Rehabilitation can work, but until prisons do more for rehabilitation prisoners won’t change. The convict who enters prison illiterate will probably leave the same way. The rehabilitation programs within the prison are obviously not working if 68% of prisoners, age from 18-24, are being arrested again. That is over half!

To be able to change you must have something to look forward to when you are released. When I was a young child, my best friend’s dad was in prison. I was too young to remember the crime or the sentence, but he did have to spend a lot of time in prison. While in prison, he knew that he had a beautiful wife and two wonderful daughters waiting for him at home. He realized that he had to change in order to be with his family again, and he did. He thought about his life, and he thought about their lives. He couldn’t bear to think of his wife raising two girls by herself, or of his daughters growing up without a father. He hated the fact that he was missing his children grow up and experience life. He realized he had to grow up and act like an adult. He had to change his way of life in order to live the happy, carefree life that he wanted for himself and his family. However, that is a specific case and one of the minorities. The majority of prisoners don’t care what happens to them. Usually they need a shrink, not a jail cell.

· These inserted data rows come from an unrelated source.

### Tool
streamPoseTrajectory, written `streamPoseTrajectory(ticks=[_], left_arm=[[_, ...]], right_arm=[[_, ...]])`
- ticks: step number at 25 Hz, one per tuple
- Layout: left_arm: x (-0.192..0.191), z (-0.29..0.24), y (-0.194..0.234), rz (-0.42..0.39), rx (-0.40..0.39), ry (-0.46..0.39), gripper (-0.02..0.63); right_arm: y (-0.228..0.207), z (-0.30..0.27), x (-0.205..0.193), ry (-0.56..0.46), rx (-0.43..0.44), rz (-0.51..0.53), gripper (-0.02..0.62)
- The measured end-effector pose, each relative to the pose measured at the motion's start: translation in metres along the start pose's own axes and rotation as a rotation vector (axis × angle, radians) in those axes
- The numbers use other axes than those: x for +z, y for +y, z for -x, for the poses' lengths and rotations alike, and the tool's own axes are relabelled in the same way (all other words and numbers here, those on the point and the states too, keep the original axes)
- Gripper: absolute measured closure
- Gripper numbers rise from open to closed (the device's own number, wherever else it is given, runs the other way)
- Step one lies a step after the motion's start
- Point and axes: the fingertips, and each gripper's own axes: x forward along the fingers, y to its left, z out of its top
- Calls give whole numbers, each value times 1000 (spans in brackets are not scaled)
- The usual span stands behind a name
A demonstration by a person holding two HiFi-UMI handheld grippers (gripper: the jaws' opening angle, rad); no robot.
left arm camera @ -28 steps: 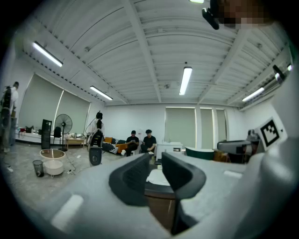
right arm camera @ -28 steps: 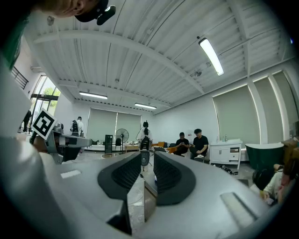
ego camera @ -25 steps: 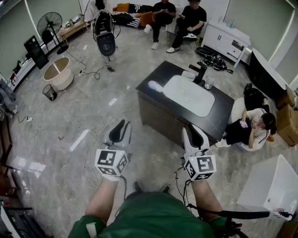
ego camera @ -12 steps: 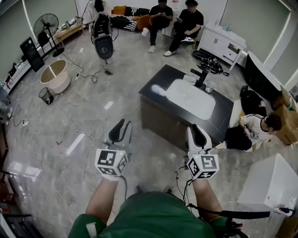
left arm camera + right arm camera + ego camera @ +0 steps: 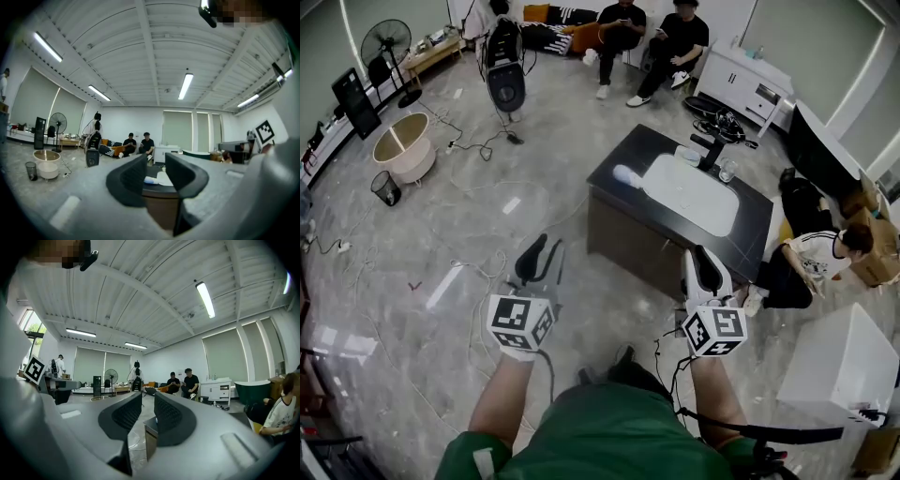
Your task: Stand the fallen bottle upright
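Your left hand-held gripper [image 5: 536, 251] points level over the grey floor [image 5: 431, 225], well short of the bench [image 5: 750, 234]. Its jaws stand apart, released, with nothing between them. Looking along them, you see the fallen bottle [image 5: 624, 175] ahead. It lies on its side at the left end of the dark bench top, just beside the white basin [image 5: 689, 192]. A black tap [image 5: 710, 148] and a clear glass [image 5: 727, 171] stand at the basin's far edge. Your right hand-held gripper [image 5: 704, 262] points level near the front of the bench, its jaws parted by only a narrow slit and empty. Neither gripper touches the bench or the bottle. Right of the bench, a person [image 5: 820, 258] sits low.
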Motion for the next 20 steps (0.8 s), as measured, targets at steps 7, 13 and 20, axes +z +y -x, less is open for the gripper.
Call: streamPoseTrajectory(ticks=[7, 13, 20], left_arm=[[-7, -22, 24, 23, -2, 1, 485], [-2, -54, 52, 5, 28, 2, 485], [-15, -134, 70, 24, 39, 39, 485]], right_arm=[[1, -36, -13, 34, 7, -13, 514], [-8, -87, -14, 24, 31, -30, 514], [-50, -161, -29, 59, 58, -63, 514]])
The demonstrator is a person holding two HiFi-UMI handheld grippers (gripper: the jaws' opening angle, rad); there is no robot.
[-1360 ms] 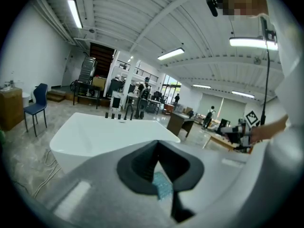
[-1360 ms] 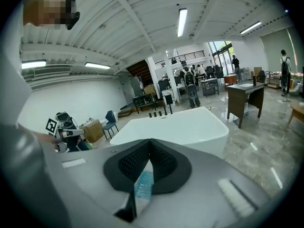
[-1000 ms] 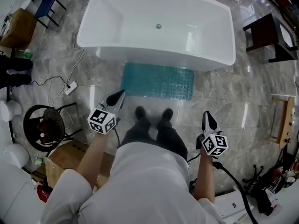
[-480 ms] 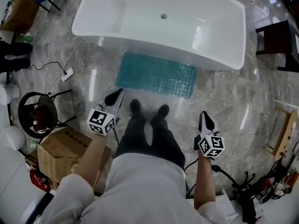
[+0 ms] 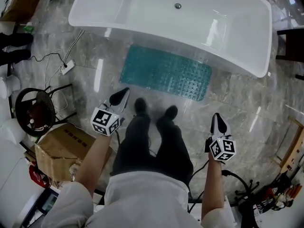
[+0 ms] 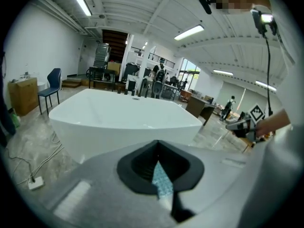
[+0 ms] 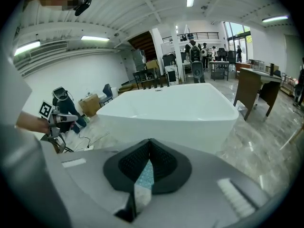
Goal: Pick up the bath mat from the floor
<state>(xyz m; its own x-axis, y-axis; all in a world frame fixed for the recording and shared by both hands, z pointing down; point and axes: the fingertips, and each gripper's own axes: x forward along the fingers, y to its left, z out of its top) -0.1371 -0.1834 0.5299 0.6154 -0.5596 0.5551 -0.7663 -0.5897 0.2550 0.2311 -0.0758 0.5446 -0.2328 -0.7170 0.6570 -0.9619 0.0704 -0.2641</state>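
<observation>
A teal bubbled bath mat [image 5: 165,78] lies flat on the marble floor against the white bathtub [image 5: 142,8], just beyond the person's shoes. My left gripper [image 5: 124,91] hangs shut above the floor near the mat's near-left corner, nothing in it. My right gripper [image 5: 217,116] is shut too, held right of the legs, short of the mat's right end. In the left gripper view the mat [image 6: 161,179] shows only as a sliver through the closed jaws, below the tub [image 6: 123,122]. The right gripper view gives the same sliver of mat [image 7: 145,175] under the tub [image 7: 175,113].
A cardboard box [image 5: 59,151] and a black floor fan [image 5: 33,113] stand at the left. A power strip with cable [image 5: 66,67] lies on the floor left of the mat. Dark furniture [image 5: 290,44] is at the right edge, a wooden frame [image 5: 293,144] lower right.
The head view has shifted forward: tub and mat sit lower and nearer the shoes. Both grippers keep their place beside the legs and stay shut.
</observation>
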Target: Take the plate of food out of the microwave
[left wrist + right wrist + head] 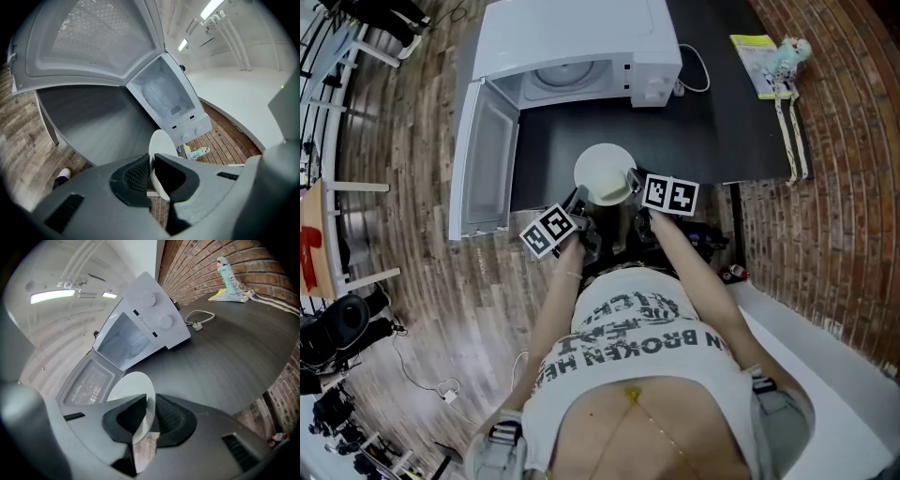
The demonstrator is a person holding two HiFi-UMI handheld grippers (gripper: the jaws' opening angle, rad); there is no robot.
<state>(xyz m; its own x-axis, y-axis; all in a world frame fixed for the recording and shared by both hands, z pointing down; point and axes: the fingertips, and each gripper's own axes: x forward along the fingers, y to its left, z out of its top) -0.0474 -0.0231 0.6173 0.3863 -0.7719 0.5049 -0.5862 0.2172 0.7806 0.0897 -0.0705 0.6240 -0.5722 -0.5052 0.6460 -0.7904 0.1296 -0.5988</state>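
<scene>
A white round plate hangs over the dark table near its front edge, outside the white microwave, whose door stands wide open to the left. My left gripper is shut on the plate's near left rim, and my right gripper is shut on its right rim. In the left gripper view the plate stands edge-on between the pads of my left gripper. The right gripper view shows the plate pinched by my right gripper. I cannot make out food on it.
The microwave's cavity looks empty. Its cord and plug lie right of it. A yellow booklet with a small figure and a white strip sit at the table's right end. Brick flooring lies right, metal chairs left.
</scene>
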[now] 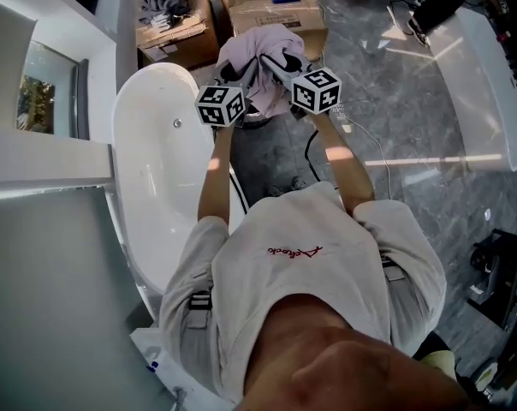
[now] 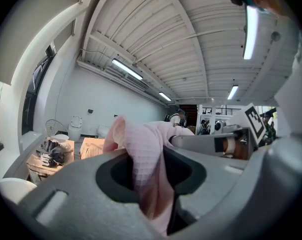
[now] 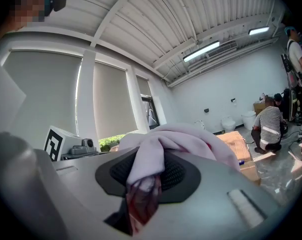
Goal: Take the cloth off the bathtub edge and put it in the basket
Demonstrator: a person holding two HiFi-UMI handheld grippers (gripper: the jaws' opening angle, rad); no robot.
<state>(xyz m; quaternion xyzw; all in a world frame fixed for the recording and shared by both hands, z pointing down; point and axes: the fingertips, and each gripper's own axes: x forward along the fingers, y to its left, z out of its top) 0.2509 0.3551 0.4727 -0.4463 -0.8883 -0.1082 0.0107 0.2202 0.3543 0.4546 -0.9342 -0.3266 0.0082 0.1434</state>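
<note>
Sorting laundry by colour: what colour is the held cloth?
The cloth is pale pink, finely gridded; best in the left gripper view.

The person wears a loose, off-white, short-sleeved T-shirt (image 1: 327, 298) with a small line of red script (image 1: 294, 252) across the chest. A dark strap (image 1: 200, 300) with a buckle sits at each side of it. The left gripper (image 2: 153, 184) and the right gripper (image 3: 141, 194) have smooth grey moulded jaws. Each jaw has a black oval pad (image 3: 176, 176) set into it, and the right gripper's pads have a fine mesh texture. Each gripper carries a white cube (image 1: 317, 90) with black square markers on every face that shows.
</note>
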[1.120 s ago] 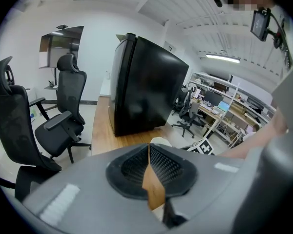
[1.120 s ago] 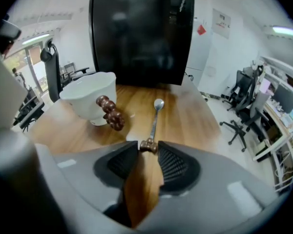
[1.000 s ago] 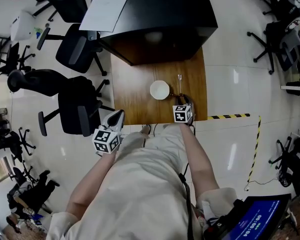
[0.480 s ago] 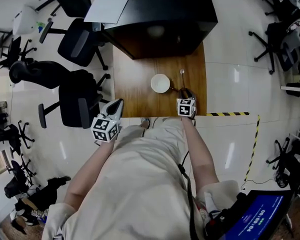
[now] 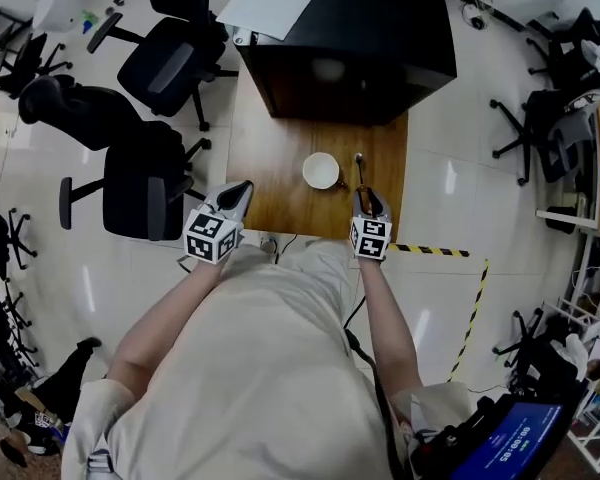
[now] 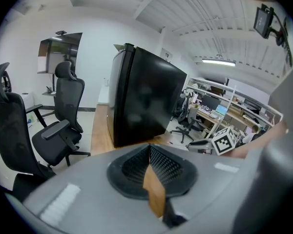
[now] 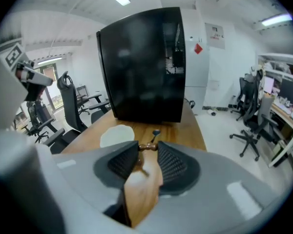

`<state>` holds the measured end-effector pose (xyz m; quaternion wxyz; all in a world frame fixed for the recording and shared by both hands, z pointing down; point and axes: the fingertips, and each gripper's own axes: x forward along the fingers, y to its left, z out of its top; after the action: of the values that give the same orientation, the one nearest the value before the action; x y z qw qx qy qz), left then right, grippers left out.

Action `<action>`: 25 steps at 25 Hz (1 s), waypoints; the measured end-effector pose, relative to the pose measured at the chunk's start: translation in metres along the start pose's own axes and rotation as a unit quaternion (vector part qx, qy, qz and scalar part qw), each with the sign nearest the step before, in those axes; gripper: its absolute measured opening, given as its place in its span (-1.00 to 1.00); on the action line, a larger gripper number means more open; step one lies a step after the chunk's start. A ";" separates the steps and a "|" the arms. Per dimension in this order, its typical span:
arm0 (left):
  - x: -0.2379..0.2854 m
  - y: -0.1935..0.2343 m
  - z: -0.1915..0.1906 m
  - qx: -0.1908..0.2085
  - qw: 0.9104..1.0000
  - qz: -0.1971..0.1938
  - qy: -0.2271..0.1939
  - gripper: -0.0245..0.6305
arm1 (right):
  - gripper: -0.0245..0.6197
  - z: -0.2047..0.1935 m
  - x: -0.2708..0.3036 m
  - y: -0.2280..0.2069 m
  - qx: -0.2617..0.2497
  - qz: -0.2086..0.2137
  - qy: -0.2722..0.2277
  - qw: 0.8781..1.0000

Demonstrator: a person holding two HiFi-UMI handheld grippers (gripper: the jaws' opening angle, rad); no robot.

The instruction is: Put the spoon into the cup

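Lifted since before, the slim spoon (image 7: 156, 131) is clamped by its brown handle in the right gripper (image 7: 147, 147). Its bowl is pointed toward the cabinet (image 7: 141, 62).

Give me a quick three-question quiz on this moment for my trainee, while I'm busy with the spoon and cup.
1. True or false: the spoon already stands in the cup.
2. What is the right claw closed on? A: the cup's rim. B: the spoon's handle. C: nothing.
3. Fill in: seen in the head view, the cup sits to the ___ of the spoon.

Key: 1 false; 2 B; 3 left.
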<state>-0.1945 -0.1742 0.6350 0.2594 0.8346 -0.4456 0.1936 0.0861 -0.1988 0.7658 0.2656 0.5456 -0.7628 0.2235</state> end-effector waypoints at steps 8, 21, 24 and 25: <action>0.004 0.000 0.000 -0.004 1.000 -0.017 -0.007 -0.93 | -0.54 0.024 -0.011 0.045 -0.027 0.049 -0.016 0.998; -0.004 0.008 -0.008 -0.016 0.999 -0.027 -0.006 -0.93 | -0.54 0.010 0.005 0.096 -0.041 0.101 0.022 0.994; 0.000 0.016 -0.016 -0.017 0.999 -0.030 -0.007 -0.93 | -0.53 0.004 0.023 0.102 -0.049 0.104 0.033 0.993; 0.000 0.017 -0.019 -0.017 0.999 -0.031 -0.005 -0.93 | -0.53 0.000 0.027 0.103 -0.051 0.104 0.037 0.993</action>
<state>-0.2105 -0.1706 0.6550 0.2771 0.8444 -0.4244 0.1734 -0.0189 -0.1869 0.7785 0.2963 0.4402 -0.8155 0.2311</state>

In conclusion, I agree with Wilbert Rideau that prisons don’t work. There is an increased population in prisons, but not a decrease in crime. Prison is a place for punishment as well as rehabilitation, but felons are being re-arrested and sent back to jail. Young criminals are coming out of jail with better criminal skills than when they were first sentenced to prison. Society has done so much to try to decrease crime rates, but do any of us really feel safe? I guess that’s just another one of the paradoxal progresses.